**Your assignment**
Nothing below is to be printed except the lines between the line holding "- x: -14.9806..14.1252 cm" and the line holding "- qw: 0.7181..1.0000", inclusive, each exactly as it appears.

Collected data
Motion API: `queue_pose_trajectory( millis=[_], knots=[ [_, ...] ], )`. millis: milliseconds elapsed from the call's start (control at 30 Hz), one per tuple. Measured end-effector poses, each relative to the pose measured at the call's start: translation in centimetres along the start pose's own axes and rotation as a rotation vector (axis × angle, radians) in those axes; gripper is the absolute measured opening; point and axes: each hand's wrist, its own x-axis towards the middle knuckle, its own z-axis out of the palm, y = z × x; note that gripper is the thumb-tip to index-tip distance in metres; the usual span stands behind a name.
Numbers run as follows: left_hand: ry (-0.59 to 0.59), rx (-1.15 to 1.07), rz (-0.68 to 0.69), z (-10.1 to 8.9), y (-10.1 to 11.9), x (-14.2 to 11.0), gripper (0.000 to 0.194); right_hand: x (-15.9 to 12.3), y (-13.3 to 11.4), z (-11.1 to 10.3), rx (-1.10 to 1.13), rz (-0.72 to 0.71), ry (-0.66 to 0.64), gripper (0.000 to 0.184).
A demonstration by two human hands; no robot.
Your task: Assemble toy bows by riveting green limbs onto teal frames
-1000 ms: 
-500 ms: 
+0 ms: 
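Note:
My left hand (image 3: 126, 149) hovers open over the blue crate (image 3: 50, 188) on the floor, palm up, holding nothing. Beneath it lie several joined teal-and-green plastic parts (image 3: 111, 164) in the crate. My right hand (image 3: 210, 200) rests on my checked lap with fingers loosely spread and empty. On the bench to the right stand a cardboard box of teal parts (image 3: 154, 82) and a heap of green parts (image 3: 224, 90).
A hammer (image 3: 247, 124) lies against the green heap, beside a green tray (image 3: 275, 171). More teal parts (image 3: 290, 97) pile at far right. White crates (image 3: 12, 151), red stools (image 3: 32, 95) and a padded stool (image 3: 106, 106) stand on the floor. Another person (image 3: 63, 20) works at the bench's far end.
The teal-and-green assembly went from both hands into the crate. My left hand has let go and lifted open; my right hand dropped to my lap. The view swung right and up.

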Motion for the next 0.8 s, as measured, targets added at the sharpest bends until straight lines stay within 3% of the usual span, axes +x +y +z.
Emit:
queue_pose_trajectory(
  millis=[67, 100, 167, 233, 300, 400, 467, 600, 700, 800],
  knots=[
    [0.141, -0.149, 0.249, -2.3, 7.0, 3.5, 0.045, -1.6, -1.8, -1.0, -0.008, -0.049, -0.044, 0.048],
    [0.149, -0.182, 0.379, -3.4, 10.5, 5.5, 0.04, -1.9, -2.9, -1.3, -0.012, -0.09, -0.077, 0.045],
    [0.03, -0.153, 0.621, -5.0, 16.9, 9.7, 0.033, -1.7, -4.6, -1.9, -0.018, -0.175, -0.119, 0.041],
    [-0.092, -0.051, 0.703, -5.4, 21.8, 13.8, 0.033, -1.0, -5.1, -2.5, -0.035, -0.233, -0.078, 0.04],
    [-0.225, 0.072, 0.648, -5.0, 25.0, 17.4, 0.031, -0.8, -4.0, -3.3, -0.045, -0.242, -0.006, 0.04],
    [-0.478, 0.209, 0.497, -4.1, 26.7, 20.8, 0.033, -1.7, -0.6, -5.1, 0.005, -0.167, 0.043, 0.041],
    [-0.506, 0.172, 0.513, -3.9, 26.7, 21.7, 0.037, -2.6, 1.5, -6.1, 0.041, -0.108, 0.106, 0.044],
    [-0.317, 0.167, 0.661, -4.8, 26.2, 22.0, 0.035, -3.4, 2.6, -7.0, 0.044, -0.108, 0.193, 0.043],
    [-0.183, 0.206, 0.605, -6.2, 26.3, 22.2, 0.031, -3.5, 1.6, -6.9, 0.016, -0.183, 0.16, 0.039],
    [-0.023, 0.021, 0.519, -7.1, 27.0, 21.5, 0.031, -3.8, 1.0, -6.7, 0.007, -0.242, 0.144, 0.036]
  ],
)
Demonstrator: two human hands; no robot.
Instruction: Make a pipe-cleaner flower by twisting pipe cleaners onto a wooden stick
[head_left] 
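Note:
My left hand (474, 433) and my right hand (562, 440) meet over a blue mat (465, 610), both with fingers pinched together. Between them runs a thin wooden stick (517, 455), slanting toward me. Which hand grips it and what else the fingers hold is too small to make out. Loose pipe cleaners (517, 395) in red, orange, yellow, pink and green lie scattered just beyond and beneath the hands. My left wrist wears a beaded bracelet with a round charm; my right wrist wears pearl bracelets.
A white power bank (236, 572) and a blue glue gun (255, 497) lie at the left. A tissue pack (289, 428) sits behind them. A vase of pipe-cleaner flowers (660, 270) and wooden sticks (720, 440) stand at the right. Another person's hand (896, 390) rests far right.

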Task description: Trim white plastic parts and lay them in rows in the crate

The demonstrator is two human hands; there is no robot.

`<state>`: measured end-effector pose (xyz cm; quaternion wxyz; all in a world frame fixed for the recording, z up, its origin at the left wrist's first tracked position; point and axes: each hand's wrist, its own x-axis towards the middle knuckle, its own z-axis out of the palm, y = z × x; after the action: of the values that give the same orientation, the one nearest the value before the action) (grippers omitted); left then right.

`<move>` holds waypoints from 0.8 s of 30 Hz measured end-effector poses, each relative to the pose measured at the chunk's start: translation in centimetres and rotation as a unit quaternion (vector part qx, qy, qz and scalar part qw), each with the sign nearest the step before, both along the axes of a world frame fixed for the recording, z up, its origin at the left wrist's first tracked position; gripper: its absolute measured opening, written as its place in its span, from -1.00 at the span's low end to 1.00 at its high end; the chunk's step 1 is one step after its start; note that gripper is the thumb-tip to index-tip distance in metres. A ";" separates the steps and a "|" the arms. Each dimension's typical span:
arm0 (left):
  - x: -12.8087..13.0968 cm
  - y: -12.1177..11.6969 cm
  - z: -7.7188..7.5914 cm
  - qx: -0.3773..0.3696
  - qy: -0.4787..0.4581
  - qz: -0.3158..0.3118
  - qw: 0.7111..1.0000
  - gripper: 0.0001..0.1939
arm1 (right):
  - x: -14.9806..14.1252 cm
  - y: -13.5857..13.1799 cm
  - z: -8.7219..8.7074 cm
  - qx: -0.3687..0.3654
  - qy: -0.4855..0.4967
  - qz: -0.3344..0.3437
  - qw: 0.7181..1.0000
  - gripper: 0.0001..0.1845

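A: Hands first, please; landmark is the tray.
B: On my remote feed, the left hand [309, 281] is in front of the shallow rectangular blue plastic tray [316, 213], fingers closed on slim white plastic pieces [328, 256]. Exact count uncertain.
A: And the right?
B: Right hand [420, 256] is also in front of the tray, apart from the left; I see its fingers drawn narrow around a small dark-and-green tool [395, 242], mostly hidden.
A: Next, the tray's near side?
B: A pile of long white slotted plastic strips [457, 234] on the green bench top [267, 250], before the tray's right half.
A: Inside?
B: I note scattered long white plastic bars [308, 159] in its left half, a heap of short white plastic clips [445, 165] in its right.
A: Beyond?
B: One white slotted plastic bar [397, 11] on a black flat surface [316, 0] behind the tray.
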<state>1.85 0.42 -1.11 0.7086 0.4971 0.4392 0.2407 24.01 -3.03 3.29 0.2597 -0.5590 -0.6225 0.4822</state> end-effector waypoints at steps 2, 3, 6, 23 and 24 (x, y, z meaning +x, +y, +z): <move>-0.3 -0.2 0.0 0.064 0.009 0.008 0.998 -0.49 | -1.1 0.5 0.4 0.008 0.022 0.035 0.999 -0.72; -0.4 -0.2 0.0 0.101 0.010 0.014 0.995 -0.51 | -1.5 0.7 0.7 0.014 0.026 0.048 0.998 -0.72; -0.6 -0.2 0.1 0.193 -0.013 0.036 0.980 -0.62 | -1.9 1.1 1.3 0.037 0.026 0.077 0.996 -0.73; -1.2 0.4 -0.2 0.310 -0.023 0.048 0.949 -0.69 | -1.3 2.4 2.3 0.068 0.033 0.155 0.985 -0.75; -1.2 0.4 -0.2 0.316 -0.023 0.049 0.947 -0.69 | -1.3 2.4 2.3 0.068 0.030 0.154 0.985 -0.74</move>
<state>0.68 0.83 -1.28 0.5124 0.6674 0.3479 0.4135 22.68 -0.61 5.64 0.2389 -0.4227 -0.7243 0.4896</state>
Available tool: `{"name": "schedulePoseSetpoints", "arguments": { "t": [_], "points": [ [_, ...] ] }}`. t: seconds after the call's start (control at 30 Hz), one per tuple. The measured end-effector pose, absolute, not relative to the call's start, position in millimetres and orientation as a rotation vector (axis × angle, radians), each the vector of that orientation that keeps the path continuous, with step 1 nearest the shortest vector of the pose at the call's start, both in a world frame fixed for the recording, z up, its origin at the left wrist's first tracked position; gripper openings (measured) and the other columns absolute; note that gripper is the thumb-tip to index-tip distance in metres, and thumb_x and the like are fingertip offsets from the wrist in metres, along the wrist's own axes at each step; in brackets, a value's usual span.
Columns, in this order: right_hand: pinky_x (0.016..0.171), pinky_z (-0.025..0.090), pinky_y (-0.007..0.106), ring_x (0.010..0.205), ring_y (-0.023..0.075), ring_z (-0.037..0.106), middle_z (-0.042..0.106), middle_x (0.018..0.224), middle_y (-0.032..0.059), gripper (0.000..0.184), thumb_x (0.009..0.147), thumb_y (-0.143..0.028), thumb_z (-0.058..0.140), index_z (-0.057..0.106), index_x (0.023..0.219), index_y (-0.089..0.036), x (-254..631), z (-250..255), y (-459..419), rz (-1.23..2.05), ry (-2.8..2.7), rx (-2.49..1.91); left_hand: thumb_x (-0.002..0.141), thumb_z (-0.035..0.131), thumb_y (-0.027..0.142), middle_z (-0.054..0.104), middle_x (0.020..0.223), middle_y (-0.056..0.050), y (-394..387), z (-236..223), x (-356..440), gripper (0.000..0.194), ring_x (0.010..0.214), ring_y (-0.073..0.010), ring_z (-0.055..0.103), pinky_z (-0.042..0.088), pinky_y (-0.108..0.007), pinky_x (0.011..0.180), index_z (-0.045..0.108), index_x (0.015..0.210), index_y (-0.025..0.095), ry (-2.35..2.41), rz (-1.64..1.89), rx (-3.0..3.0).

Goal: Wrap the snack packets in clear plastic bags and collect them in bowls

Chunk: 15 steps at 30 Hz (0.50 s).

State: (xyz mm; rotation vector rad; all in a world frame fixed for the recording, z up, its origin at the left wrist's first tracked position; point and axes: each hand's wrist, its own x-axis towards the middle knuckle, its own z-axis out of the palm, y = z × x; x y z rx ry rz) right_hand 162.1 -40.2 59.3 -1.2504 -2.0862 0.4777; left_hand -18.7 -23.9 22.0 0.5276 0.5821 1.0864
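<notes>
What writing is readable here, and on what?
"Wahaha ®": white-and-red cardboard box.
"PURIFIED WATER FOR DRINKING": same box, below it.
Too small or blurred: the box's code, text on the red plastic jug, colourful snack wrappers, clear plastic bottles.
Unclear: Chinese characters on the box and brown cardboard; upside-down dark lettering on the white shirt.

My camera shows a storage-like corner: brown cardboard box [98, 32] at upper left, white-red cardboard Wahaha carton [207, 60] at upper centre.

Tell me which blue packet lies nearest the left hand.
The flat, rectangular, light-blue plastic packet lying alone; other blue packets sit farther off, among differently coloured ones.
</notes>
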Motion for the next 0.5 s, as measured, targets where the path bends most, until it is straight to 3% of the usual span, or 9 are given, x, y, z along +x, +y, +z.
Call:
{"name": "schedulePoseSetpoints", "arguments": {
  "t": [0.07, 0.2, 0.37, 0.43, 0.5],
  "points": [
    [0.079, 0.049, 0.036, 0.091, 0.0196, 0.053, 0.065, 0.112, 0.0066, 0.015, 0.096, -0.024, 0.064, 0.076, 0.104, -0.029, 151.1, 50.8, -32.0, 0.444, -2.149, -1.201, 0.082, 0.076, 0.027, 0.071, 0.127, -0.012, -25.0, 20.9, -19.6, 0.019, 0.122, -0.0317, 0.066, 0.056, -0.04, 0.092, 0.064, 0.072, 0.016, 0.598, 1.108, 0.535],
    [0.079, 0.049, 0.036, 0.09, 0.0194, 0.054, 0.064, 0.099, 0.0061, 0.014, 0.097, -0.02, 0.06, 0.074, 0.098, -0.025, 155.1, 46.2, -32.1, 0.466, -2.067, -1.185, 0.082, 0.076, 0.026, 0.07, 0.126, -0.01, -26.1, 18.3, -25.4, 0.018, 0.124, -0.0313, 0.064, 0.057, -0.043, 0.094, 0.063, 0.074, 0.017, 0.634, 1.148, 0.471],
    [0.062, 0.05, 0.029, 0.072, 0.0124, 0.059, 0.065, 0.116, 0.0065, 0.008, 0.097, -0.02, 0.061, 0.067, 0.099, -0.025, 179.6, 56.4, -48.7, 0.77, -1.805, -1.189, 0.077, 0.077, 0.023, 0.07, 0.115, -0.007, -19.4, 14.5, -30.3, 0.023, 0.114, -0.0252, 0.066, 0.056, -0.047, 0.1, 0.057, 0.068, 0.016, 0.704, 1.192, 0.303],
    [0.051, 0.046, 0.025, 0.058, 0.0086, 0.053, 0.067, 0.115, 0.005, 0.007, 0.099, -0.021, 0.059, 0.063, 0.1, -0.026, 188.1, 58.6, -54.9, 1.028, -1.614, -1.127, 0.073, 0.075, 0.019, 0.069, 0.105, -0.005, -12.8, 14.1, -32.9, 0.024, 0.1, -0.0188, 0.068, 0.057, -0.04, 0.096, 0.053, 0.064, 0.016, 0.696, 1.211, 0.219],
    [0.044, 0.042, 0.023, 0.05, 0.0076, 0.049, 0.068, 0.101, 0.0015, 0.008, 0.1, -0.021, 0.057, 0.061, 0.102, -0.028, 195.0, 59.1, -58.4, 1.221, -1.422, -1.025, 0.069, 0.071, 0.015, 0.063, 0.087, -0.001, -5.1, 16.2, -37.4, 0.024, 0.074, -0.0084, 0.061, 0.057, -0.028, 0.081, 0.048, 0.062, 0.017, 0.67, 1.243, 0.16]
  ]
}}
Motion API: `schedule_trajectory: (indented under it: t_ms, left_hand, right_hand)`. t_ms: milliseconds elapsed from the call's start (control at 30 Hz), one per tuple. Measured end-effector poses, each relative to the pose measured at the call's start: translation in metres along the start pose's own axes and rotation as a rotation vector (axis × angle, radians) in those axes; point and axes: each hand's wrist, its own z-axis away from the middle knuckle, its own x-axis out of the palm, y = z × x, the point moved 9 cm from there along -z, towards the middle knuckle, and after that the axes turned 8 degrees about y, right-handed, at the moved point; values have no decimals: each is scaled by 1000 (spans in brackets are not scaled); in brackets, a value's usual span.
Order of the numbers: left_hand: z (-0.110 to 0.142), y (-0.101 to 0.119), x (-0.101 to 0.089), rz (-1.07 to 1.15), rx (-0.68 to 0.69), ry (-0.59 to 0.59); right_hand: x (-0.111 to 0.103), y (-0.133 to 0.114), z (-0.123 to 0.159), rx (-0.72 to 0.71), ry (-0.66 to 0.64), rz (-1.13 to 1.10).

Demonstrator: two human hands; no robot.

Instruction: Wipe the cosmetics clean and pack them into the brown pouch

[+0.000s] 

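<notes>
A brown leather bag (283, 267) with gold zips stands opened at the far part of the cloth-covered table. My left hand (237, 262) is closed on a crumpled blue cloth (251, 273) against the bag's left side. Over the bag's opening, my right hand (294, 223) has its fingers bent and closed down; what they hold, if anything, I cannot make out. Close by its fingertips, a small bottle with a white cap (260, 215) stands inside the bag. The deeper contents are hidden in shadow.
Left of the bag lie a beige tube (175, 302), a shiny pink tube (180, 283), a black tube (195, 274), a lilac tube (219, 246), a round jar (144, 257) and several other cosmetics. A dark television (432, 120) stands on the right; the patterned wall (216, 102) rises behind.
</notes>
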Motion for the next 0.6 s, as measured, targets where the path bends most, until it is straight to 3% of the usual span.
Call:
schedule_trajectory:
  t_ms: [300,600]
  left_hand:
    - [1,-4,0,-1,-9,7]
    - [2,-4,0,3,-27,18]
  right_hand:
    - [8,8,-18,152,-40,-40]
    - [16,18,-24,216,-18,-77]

**Answer space**
  - x: -14.9806..14.1252 cm
  - y: -13.5857..13.1799 cm
  - z: -8.7219..8.7074 cm
  - qx: -0.3687..0.3654
  - qy: -0.4855..0.4967
  - qz: -0.3344..0.3437
  - qw: 0.7181..1.0000

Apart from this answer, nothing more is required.